Actually, it didn't have to be a popcorn flick. It just had to show more contrast between the two characters, not just conflict. It was so completely ironic when two of the people who worked on BvS said something in an interview like "There has to be contrast, it can't all be just light or dark." And I just kept thinking of Inigo Montoya's line from "The Princess Bride: "You keep using that word. I do not think it means what you think it means." And then Terrio said at the time, of JL: “I expect Justice League will be tonally not quite as dark as Batman v Superman,”. The problem is that I and a lot of others keyed in on the two most important words of that sentence: "not quite". Everything that was said of these characters could have been said in a way that audiences would have been good with and nothing would have been lost.
That's a big one. Many of us as fans can fill in the blanks with as much of a "Superman we know" as possible and that helps, but general audiences saw what they saw and it wasn't a Superman they saw as Superman. He's not just any other Superhero, and he can't be treated as such. And in the end, the reactions bore that out. And before someone takes that beyond what I'm saying...no, it doesn't mean Superman can only be one rigid thing. But there are boundaries, especially in film.
It's even worse for Superman. It's not like he gets a shiny new take in movies every 2-3 years like Batman seems to (post "Batman & Robin" notwithstanding). Superman had "Superman IV" (1987), then "Superman Returns" (2006), and then "Man of Steel" (2013). And "Superman Returns" wasn't so well-received, either. So that's almost 3 decades without a great Superman movie, mainly because WB doesn't understand it's own character and won't let actual comics writers (who do) take enough of a crack at it.Waiting two films for a fully formed Superman is one thing. Having to wait four is goddamn lunacy, especially when he has to share screen time with guest stars.
You make the money and build trust, THEN start experimenting. The whole "DC is copying Marvel" complaints were annoying, but Wonder Woman showed that that wouldn't have mattered all that much in the end.

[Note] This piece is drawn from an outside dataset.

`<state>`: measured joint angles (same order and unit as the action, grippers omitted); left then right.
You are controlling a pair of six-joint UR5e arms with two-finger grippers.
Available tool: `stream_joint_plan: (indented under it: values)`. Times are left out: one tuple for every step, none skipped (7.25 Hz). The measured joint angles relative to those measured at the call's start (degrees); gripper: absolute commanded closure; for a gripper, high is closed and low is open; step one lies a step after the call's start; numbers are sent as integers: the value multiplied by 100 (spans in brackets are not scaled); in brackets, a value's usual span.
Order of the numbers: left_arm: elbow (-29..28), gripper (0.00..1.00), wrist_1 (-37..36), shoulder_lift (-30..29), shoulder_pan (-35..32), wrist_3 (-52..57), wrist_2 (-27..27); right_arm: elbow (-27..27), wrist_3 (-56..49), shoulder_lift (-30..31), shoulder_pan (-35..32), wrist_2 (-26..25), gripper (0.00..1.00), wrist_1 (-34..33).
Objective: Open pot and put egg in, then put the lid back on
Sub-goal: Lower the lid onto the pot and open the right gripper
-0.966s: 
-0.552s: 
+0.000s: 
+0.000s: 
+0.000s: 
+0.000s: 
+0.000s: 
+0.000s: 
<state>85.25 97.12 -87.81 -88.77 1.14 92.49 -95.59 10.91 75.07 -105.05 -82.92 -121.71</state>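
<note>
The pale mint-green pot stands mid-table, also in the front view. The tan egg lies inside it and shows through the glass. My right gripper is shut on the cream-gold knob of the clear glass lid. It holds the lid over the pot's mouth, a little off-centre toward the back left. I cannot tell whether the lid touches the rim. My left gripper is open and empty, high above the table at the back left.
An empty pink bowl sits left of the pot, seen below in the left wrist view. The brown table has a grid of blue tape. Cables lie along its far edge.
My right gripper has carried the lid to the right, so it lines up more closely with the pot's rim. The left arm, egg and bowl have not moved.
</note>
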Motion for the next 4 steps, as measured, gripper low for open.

Deborah Snyder was asked about the reaction and said “The main thing we learned, I think: people don’t like to see their heroes deconstructed.” This is partly true and partly bull, but my first thought is that they don't seem to know the difference between deconstruction and demolition. It's like the mechanic who finds "extra parts" after he takes apart and "fixes" your engine: it means there's something missing, and it's probably important.